Your objective: Copy out again, unchanged, the listing below from the line that has "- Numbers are" through the line that has "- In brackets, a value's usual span".

Dataset entries:
==================================================
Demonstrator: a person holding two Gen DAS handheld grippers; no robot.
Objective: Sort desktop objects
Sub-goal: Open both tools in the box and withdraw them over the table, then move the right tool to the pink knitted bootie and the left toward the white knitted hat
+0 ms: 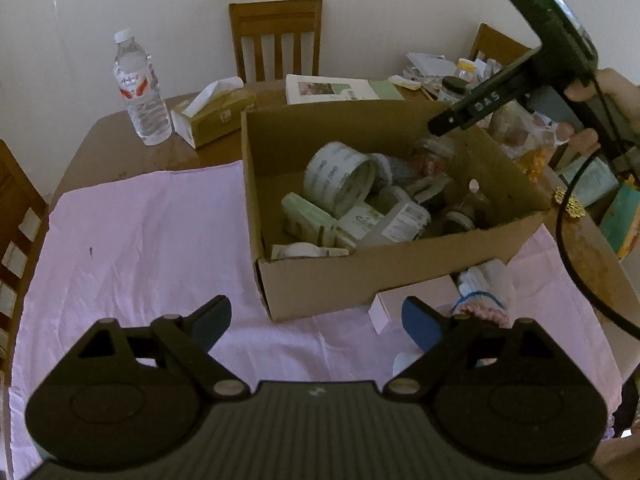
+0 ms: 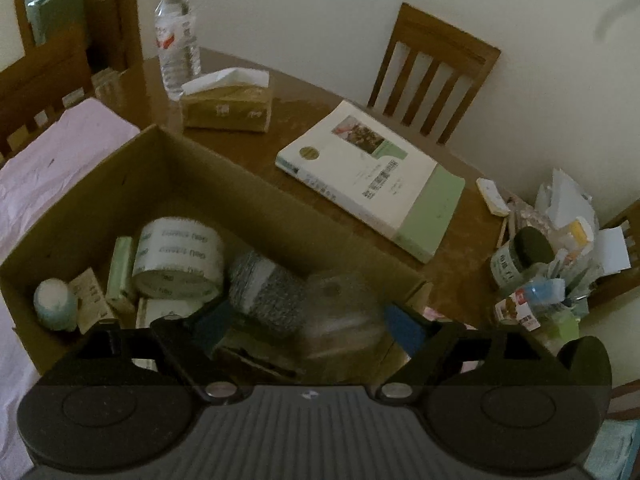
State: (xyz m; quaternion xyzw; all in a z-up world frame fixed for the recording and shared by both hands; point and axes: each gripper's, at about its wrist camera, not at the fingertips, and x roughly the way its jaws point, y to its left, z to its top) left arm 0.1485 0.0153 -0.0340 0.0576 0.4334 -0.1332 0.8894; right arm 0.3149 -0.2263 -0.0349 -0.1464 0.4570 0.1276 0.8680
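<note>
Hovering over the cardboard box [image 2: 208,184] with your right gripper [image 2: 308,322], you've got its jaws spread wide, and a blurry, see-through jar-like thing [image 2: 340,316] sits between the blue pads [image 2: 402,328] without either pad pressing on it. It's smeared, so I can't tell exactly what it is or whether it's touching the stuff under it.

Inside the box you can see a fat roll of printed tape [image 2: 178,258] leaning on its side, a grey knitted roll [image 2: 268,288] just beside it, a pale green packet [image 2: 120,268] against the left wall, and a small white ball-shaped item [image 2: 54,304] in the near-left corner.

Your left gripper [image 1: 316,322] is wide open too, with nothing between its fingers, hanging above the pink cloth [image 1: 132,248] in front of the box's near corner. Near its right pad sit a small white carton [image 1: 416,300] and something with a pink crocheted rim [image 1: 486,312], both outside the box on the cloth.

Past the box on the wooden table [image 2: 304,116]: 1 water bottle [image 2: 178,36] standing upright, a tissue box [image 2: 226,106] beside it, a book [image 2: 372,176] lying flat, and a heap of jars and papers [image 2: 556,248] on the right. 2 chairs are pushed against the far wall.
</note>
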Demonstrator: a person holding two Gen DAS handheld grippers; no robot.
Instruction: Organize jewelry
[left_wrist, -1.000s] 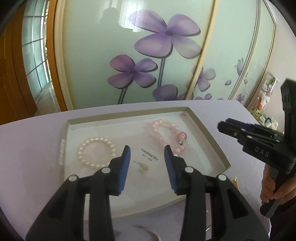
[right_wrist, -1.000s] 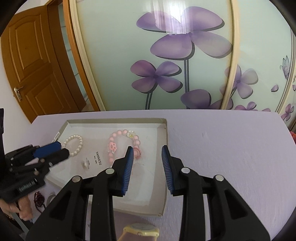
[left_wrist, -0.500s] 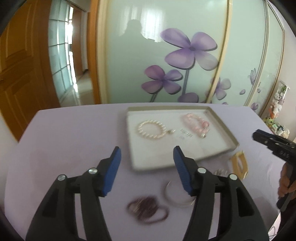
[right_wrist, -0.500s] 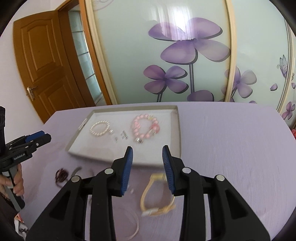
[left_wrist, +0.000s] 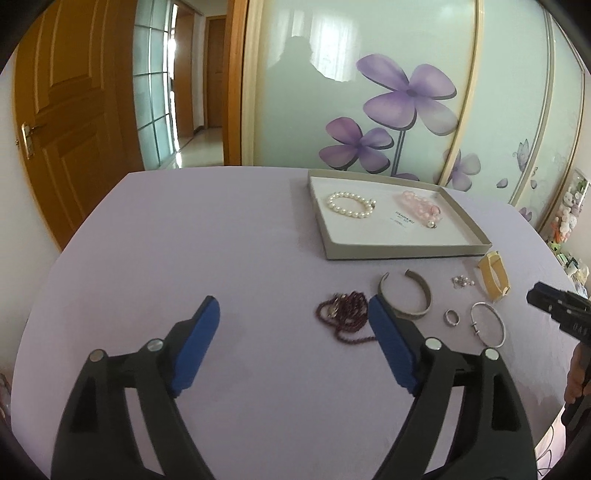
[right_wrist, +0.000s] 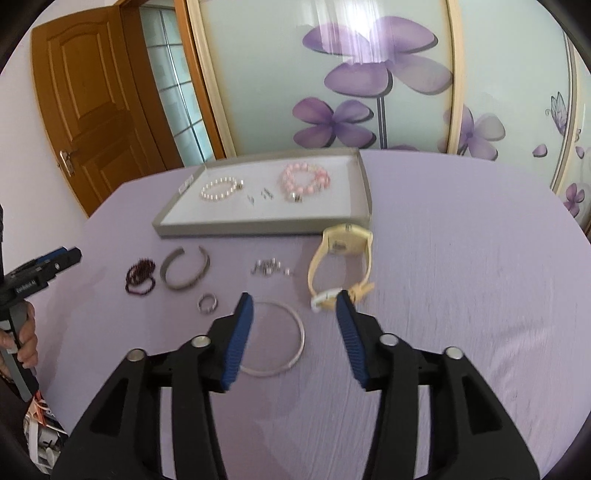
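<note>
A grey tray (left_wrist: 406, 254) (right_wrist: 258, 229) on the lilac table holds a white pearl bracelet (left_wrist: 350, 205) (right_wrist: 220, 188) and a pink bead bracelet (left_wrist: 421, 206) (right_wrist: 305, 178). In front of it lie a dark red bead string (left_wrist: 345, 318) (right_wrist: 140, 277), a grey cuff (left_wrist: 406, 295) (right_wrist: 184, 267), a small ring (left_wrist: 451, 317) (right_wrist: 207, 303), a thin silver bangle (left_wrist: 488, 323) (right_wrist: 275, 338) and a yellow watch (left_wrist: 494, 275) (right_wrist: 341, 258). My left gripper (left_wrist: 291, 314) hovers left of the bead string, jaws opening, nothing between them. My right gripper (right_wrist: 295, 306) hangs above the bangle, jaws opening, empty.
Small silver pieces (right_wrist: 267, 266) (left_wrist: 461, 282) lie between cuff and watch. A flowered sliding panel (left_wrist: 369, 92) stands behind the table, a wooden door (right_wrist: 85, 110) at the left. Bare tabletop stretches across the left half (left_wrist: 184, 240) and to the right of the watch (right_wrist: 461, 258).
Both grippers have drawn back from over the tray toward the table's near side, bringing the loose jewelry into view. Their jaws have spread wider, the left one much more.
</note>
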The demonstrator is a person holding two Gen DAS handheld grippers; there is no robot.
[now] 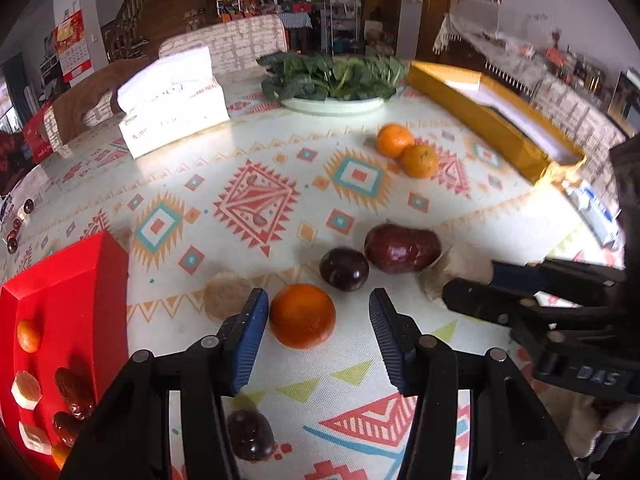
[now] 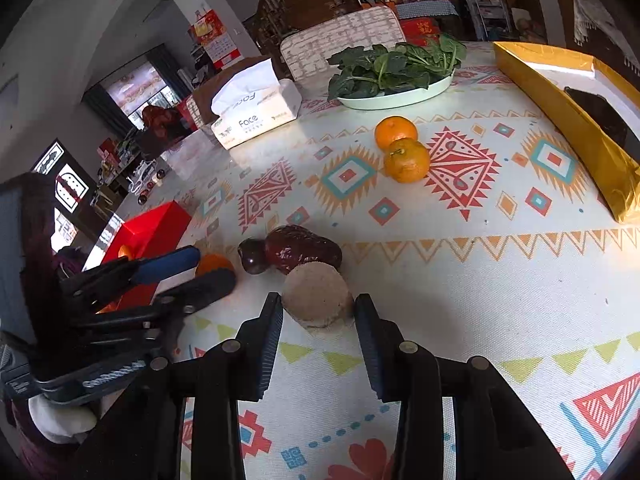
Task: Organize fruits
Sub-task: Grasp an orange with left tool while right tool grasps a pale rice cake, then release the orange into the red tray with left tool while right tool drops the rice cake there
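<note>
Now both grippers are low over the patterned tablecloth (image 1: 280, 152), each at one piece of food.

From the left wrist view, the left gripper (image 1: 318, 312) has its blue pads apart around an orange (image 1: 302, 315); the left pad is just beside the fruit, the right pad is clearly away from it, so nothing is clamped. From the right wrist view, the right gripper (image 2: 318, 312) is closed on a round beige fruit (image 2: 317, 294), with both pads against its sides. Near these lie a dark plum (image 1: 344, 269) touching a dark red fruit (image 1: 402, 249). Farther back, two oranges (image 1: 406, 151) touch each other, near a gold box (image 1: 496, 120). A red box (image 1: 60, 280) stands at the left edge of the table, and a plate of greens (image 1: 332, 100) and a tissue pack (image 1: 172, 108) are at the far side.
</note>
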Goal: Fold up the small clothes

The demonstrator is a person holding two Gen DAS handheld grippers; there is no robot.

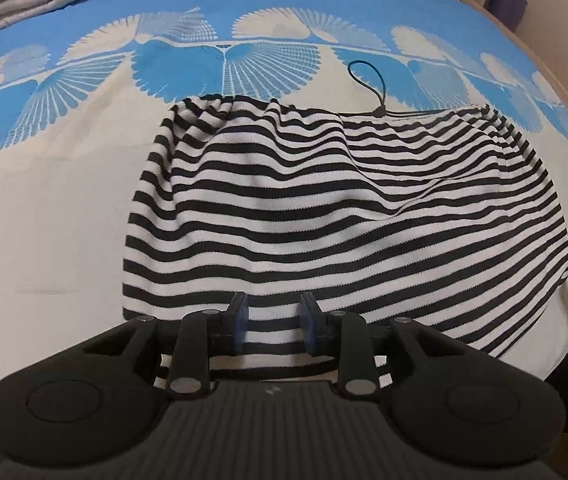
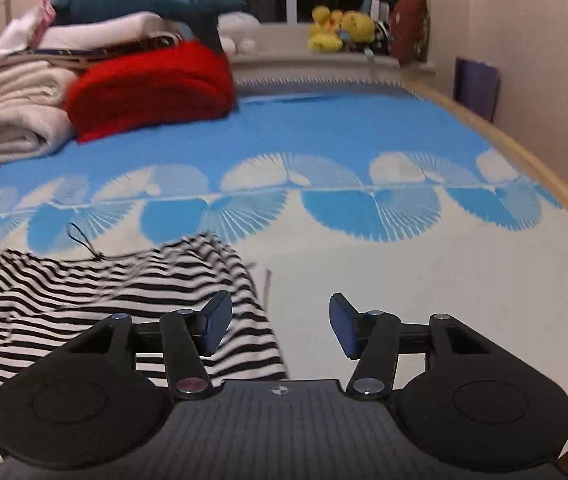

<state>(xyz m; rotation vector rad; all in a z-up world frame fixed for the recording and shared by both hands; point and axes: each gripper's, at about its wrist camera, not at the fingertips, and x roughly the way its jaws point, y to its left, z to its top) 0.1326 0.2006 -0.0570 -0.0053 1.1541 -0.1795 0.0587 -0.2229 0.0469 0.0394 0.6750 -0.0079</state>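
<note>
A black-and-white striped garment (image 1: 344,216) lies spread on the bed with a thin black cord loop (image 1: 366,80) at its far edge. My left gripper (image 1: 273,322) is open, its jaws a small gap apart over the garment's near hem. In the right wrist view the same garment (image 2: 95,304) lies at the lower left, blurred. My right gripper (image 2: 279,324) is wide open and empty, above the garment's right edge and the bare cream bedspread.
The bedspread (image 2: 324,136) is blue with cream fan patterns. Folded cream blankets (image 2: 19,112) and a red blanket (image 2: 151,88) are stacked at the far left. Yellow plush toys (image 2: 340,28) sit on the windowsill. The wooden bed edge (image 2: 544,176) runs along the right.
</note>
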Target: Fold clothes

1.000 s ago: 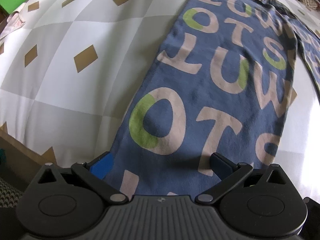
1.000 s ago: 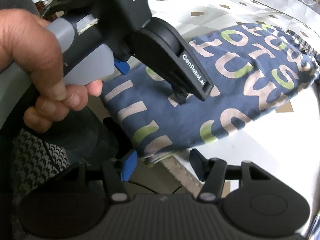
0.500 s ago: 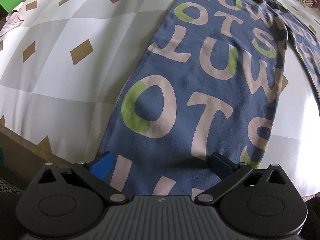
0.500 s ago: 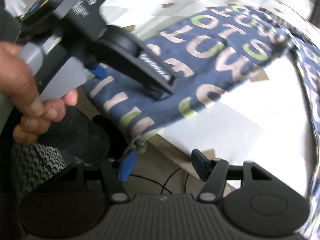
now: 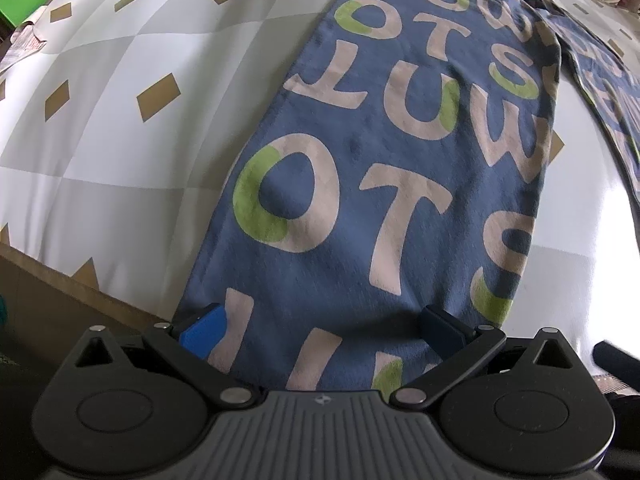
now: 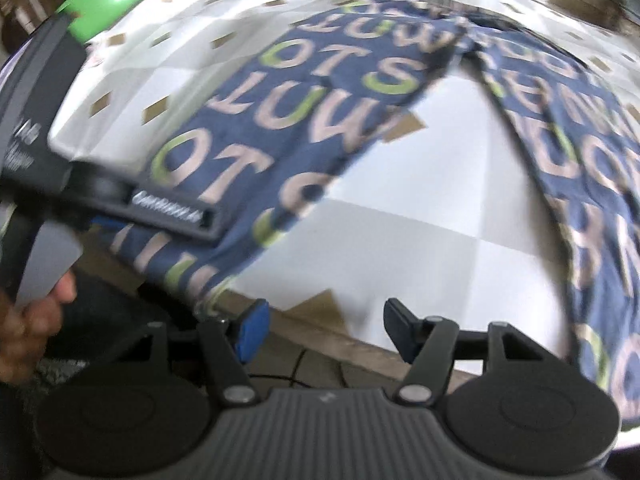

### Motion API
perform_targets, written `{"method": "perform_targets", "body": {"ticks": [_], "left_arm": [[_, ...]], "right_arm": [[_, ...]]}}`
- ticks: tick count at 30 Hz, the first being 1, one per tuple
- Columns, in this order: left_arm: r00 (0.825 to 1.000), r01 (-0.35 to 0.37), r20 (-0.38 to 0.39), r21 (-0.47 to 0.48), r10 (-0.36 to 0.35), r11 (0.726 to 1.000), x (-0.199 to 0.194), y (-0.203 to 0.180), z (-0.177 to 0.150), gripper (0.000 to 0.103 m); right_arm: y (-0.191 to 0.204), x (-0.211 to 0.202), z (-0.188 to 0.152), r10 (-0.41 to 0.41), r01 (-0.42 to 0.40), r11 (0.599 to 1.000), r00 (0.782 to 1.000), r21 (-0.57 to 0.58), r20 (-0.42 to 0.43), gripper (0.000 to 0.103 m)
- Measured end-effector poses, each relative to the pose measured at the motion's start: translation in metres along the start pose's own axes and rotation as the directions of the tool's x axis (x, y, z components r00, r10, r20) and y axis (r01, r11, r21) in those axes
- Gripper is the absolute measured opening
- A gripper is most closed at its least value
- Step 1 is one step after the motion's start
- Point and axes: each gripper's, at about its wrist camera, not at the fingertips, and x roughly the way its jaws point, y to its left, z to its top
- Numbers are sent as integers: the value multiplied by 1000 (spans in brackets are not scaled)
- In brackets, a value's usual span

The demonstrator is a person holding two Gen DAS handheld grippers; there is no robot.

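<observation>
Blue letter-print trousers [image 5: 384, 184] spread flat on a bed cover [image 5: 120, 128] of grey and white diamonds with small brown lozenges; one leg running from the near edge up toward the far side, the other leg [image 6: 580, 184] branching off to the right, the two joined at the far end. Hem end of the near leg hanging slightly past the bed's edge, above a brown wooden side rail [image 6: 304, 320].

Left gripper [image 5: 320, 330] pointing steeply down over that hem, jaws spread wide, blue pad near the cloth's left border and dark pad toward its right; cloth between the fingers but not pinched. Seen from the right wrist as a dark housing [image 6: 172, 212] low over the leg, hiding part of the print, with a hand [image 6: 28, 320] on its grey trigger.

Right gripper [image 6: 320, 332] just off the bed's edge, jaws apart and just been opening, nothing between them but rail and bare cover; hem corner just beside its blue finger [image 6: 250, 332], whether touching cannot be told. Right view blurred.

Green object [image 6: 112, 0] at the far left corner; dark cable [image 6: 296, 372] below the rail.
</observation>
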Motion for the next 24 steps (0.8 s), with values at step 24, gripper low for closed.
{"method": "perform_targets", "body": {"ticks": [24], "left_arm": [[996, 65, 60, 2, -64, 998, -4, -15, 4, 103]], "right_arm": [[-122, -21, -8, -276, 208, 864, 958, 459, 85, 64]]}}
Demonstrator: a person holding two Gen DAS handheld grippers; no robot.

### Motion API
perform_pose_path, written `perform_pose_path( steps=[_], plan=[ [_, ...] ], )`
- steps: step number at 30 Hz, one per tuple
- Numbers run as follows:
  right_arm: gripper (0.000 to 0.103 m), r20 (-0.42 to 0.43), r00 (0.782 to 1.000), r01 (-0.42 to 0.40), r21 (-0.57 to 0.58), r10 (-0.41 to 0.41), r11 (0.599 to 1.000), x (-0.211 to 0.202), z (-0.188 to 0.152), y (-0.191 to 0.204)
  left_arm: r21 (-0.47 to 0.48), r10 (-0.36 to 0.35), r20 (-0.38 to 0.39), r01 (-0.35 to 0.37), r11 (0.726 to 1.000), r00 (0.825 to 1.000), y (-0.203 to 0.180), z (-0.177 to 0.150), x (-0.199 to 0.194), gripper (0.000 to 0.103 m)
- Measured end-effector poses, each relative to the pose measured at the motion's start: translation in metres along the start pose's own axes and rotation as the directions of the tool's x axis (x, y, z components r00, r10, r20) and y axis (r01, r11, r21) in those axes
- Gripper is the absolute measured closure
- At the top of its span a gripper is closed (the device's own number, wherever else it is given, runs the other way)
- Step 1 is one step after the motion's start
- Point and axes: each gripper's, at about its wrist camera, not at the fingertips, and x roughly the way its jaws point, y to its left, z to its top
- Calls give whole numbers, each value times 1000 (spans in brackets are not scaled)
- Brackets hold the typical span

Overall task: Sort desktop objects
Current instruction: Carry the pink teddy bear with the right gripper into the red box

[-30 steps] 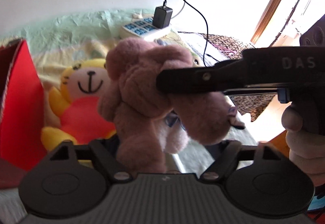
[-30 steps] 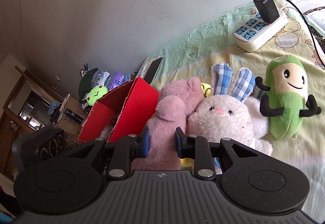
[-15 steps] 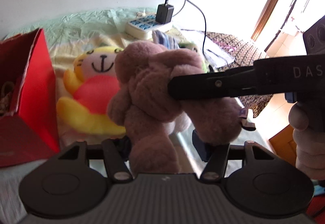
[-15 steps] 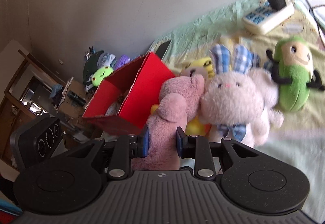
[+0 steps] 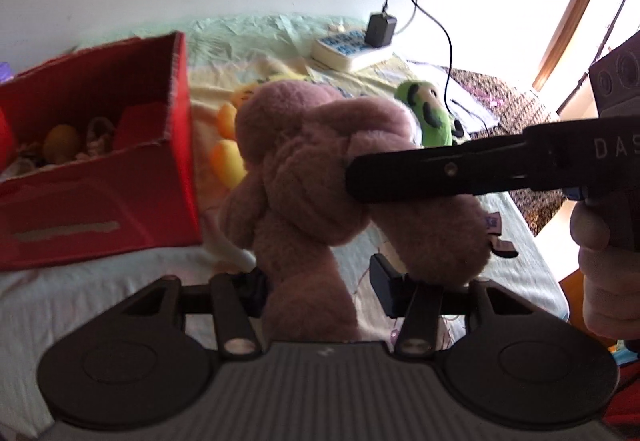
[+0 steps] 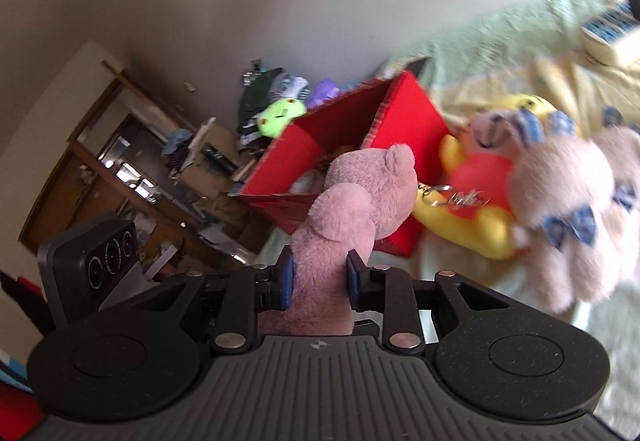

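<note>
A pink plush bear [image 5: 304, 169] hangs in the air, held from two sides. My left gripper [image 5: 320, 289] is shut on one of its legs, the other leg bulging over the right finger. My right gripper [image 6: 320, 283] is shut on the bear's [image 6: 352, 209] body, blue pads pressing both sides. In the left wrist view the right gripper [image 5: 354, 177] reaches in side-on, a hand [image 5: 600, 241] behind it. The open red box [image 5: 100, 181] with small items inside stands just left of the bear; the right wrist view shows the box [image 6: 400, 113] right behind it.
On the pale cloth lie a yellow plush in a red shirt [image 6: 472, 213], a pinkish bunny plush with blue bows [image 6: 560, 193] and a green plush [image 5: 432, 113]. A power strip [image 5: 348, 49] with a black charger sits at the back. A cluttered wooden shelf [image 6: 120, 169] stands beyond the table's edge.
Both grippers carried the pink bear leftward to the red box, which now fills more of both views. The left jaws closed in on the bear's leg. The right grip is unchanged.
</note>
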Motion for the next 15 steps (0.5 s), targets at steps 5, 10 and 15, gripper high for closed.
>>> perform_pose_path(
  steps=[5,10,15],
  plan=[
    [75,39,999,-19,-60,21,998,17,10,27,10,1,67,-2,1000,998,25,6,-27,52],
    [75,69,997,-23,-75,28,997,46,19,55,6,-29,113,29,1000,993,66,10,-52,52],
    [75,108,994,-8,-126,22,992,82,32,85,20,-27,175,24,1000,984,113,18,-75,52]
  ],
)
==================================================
Solution for this exercise:
- Numbers are sent as integers: the value multiplied by 1000 (spans in brackets are not scaled)
- In brackets, a value's usual span

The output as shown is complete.